Lutter, se battre, déjouer les pièges, il a fait cela toute sa vie, mais ce peut-être dernier combat est-il celui qui le dépassera ? Il jette la feuille des résultats du labo sur la table basse, se redresse et sent revivre un peu en lui l’animal de combat qu’il a toujours aimé être. Mettre à exécution les plans prévus, écarter définitivement le directeur de son équipe de football, Popov, rencontrer l’émissaire français qui semblait prêt à négocier. L’action, l’action, il n’y a que ça pour survivre et conjurer les mauvais sorts.
La météo avait beau insister sur le soleil, l’ombre des mauvaises nouvelles dans les pas d’Oleg Chestov lui gâchait la fête. Cela faisait bien longtemps qu’il ne souriait plus, sinon par politesse, une froide grimace qu’il lâchait avec parcimonie à ses interlocuteurs, lorsqu’il se sentait obligé d’afficher un semblant d’humanité. Il avisa tout de suite la silhouette de l’émissaire français qui contemplait la mer au milieu des premiers touristes de ce début d’été. Il l’aborda avec un « sourire » en se plaçant discrètement à ses côtés, comme un amateur de paysage en promenade. Pas loin, un traducteur de russe assurait au téléphone la fluidité de leurs échanges.
– Nous avons appris vos ennuis de santé, dit l’émissaire.
– Allez au fait, s’il vous plaît, répondit Chestov. Vous le savez, maintenant, mon temps est compté.
– Un nouveau de lot de sanctions européennes est en préparation. Cette fois, vous êtes sur la liste. Vos accords avec les Américains n’y pourront rien.
– Je vous écoute.
De l’extérieur, les deux hommes, à quelques pas l’un de l’autre, semblaient parler aux oreillettes de leur téléphone en s’ignorant, l’un en russe, l’autre en français.
– Nous souhaiterions que vous fassiez passer un message au Kremlin, dit l’émissaire. Nous savons qu’un petit groupe s’est formé afin de préparer l’après-guerre, et nous voudrions établir un contact indirect avec certains d’entre eux.
En même temps qu’il conversait, Oleg Chestov calculait les avantages de cette nouvelle trahison, aussi avantageuse et risquée que celle passée avec les Américains. Quelle raison aurait-il eu à refuser ? N’était-il pas aussi condamné que le maître du Kremlin ?
Le rendez-vous avait été fixé à l’avance par un émissaire du Palais venu en personne porter l’invitation. L’oligarque était convié pour une discussion « franche et directe », comme disent les diplomates quand il y a de fortes tensions entre deux pays.
Debout, derrière les fenêtres de son bureau, le monarque regardait dans la cour se garer sagement la rolls SUV bleu nuit aux vitres teintées de Chestov. Quelle recette ce diable de Russe avait-il appliquée pour se maintenir en vie face au maître du Kremlin, sans se fâcher avec les Américains, ni même les Français. Et maintenant le voilà qui venait le défier, ce butor, après avoir fragilisé les institutions du Royaume en lâchant un corbeau et ses informations toxiques dans les médias. Qui d’autre aurait eu autant intérêt à cette opération de déstabilisation ?
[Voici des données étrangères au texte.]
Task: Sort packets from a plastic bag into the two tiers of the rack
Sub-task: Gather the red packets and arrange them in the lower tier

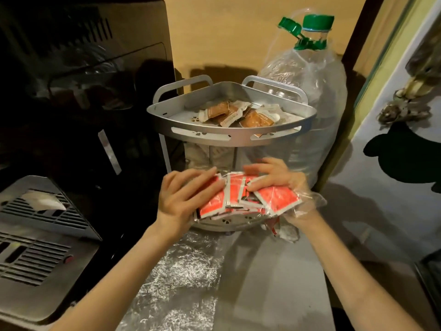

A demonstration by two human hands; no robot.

Les médecins disaient Chestov gravement malade, presque condamné. Cancer de la prostate fatal. Mais le Prince ne se fiait pas aux pas lents du Russe qu’il voyait sortir de sa voiture, soutenu par un aide de camp. Il connaissait de longue date son esprit têtu et son goût pour les barbouzeries qui rebattent les cartes au dernier moment. Lui-même en avait été la cible, quand l’oligarque, à peine installé au Royaume, avait rassemblé un dossier très privé à son encontre. Il avait alors fallu contre-attaquer avec d’autres informations crapuleuses. Les unes contre les autres pour un match nul.
Aujourd’hui, Oleg Chestov se déplaçait en personne pour venir lui expliquer les nouvelles règles du jeu du Royaume. Il devait disposer d’un sacré atout pour oser ainsi s’avancer à découvert. Le Prince non plus n’était pas démuni.